Ogni volta che vedo o leggo un'intervista a questo pilota di F1 del recente passato, celebre "trombeur" de femme, non posso fare a meno di pensare a una frase che disse a proposito della trasferta a Interlagos (o forse a Jacarepaguà, non ricordo):
"Venire in Brasile con la propria moglie è come andare in Africa portandosi da casa le banane".
Indovina indovinello: chi è il "filosofo" che pronunciò questa fantastica frase? ;D
Eddie Irvine?
Keke Rosberg?
Citazione di: Commissario Winchester il Aprile 20, 2003, 12:09:03
Eddie Irvine?
Anch'io dico Irvine di primo acchito!
Poi c'era pure Piquet che era un 'tromber' mica da poco! Ma forse andiamo troppo indietro e in più era brasiliano, quindi lui era 'sempre' in Brasile... :-\ No, non era lui! :-\
IRVINE!
Altra ipotesi...
Gerard Berger!!!
mah,stavo x dire irvine,ma hai gia detto che non è lui.Alesi non credo fosse un gran trombeur (ma non si sa mai...).E' forse Mansell?
Io dico Piquet: ci stà tutto.

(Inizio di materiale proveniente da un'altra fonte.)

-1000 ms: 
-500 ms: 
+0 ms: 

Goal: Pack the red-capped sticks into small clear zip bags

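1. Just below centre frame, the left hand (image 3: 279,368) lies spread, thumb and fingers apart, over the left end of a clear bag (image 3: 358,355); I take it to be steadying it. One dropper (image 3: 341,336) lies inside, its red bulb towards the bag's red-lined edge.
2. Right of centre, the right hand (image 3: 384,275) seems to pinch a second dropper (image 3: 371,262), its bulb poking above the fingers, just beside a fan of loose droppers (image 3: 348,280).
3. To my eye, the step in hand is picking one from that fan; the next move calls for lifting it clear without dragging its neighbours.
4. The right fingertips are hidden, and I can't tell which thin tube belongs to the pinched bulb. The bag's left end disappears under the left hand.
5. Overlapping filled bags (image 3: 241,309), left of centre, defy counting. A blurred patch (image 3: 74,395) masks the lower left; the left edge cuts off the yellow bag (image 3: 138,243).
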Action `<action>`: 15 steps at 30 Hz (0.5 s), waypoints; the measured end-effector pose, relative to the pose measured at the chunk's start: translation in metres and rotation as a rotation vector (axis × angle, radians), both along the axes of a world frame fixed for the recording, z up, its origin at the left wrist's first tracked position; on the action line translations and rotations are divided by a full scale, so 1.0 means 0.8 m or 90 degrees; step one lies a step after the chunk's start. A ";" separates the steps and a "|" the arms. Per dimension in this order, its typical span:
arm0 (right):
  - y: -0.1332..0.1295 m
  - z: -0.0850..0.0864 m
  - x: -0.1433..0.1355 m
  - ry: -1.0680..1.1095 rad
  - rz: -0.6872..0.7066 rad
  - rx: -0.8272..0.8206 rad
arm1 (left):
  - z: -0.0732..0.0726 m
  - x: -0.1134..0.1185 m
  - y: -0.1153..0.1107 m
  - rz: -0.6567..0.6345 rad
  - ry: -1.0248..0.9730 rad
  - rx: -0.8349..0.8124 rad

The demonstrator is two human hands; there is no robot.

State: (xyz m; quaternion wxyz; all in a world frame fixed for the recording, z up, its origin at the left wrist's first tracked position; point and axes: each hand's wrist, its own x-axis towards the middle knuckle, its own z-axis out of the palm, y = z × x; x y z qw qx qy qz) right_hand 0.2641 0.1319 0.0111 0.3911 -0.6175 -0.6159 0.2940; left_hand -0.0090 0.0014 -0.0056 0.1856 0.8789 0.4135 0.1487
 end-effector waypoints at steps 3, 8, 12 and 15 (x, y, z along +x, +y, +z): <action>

Vi ricordate quando ha detto "Zermiani, vai a fare in ...." al nostro che cercava di intervistarlo sulla griglia di partenza?
;D ;D ;D ;D
Io dico Coulthard visto che fa le orge sugli Yacht
Ok, credo di poter dare la risposta oramai.
Il pilota in oggetto è (rullo di tamburi) Gerhard Berger.
Baranzo al secondo tentativo vince la banana di Berger... oops, nel senso "la banana che Berger lascia a casa quando va in Africa" ;D
Io ero rimasto alla vecchia versione:
"Venire in Brasile con la propria moglie è come andare all'Oktoberfest e portarsi la birretta da casa".